## Your assignment
Take the records below from their first line to the line with "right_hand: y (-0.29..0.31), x", and restate those lines word for word.

## Data
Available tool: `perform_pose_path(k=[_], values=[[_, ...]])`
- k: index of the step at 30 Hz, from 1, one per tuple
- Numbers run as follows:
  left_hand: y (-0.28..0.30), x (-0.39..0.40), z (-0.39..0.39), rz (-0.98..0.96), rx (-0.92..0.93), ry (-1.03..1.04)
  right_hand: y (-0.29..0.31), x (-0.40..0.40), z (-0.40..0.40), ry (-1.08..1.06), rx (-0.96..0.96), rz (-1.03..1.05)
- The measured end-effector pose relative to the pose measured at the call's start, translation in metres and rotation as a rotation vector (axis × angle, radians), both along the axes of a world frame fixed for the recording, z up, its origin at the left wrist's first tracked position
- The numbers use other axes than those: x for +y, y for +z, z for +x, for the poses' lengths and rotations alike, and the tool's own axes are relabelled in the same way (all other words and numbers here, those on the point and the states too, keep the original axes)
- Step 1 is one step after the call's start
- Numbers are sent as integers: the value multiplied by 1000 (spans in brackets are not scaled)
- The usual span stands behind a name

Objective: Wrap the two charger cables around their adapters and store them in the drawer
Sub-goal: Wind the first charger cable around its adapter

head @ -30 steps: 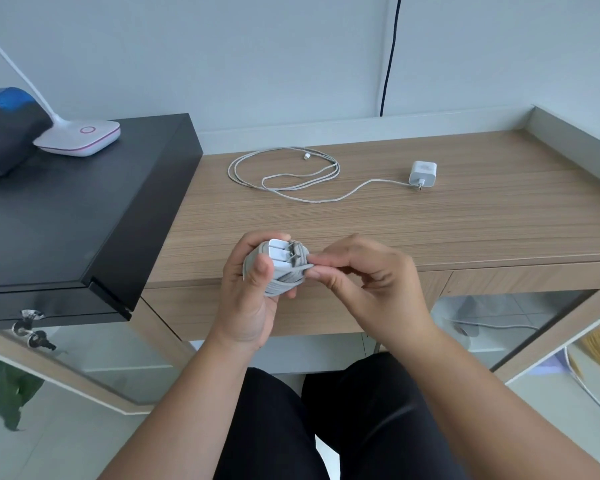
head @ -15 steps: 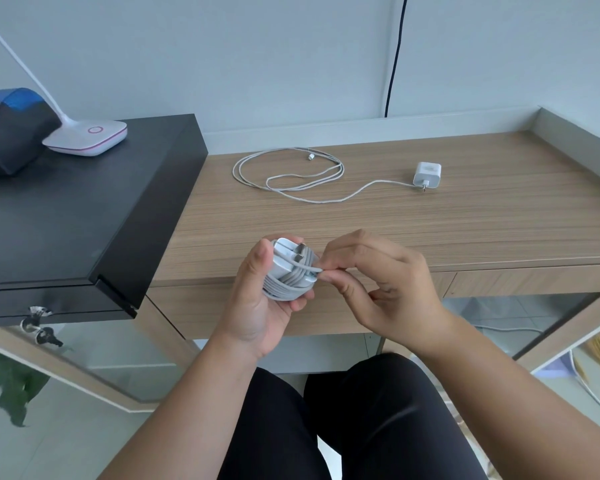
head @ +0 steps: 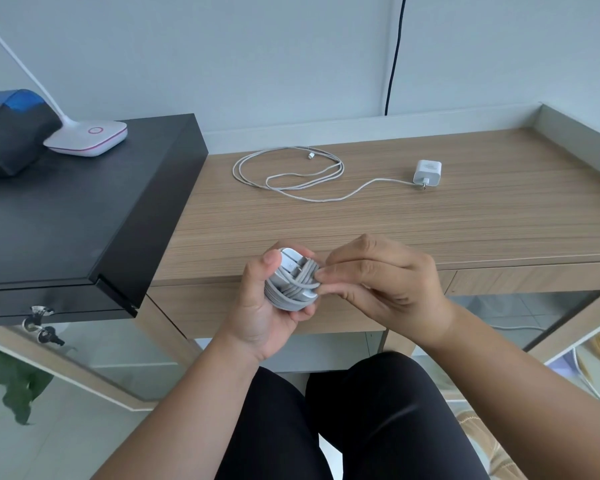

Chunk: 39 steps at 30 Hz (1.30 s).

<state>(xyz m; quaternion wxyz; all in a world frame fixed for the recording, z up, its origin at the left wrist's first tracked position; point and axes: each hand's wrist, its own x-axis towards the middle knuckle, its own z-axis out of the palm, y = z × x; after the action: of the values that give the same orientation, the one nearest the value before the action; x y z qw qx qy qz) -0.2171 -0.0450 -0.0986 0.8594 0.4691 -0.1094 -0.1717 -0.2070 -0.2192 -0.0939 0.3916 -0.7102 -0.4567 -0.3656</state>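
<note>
A long wooden desk [head: 430,220] fills the middle of the head view, with a raised grey lip along its back and right edges. Its front edge carries a shut drawer front [head: 527,280] on the right. To the left stands a black cabinet [head: 84,216], its top higher than the desk, with a bunch of keys [head: 40,325] hanging from the lock in its front. On that cabinet sit a dark blue and black object [head: 11,133] at the far left and, touching it, the white base of a lamp [head: 87,138] with a pink ring on top. A black cord [head: 394,53] runs down the wall behind the desk.

At the bottom, the person's legs in black trousers [head: 343,427] are in view.

The left hand [head: 260,306] is curled around 1 white adapter [head: 290,266], thumb up along its left side, holding it in front of the desk's edge. A grey cable [head: 291,289] is wound in many turns around this adapter. The right hand [head: 388,282] pinches the free end of that cable between thumb and forefinger, right against the bundle.

At the back of the desk lies the 2nd adapter [head: 427,171], white, resting flat, with its loose cable [head: 291,171] trailing left into open loops. It lies well apart from both hands.
</note>
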Motion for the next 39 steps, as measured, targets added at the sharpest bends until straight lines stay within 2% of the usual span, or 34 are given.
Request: perform_pose_path(k=[6,11,17,20,24,30,33,35,39], values=[[-2,-5,-3,74,0,-23,4,-3,-1,21,75,-41],[-6,-9,-4,2,17,69,6,1,-8,10,203,14],[-7,-13,-3,-73,7,152,2,0,-15,118,532,191],[-7,-14,-3,-19,-28,191,2,0,-18,113,622,174],[-6,-16,-2,49,-139,266,0,3,-23,114,702,249],[-6,-16,-3,92,-200,299,-5,14,-30,174,874,484],[-10,-17,-3,118,-197,327,-16,20,-39,97,945,604],[-12,-17,-4,132,-194,352,-22,22,-48,7,932,583],[-16,-16,-4,182,-208,375,-21,26,-62,48,1015,589]])
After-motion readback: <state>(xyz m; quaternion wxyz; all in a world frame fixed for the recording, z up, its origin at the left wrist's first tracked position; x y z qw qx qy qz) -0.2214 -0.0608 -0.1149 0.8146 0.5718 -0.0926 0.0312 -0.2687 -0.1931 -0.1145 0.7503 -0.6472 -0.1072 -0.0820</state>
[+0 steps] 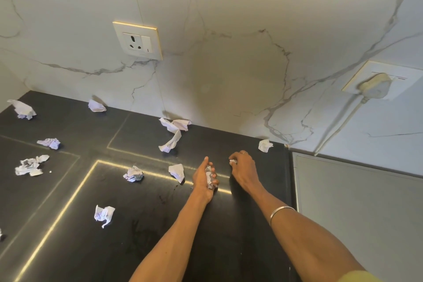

## Solution below
Available tool: `perform_pose_path(k=[_], values=[[_, ...]])`
- k: index of the step at 30 Hz, from 1, one per tuple
- Numbers run as follows:
  left_hand: y (-0.28..0.30), x (-0.39..0.40), z (-0.39..0.39), rz (-0.98..0.96), rx (-0.92..0.93), ry (-1.03..1.04)
  right_hand: y (-0.29..0.31), x (-0.40..0.40), z (-0.40..0.40), ry (-1.08..1.06), rx (-0.96..0.96), rz (-1.03..1.05)

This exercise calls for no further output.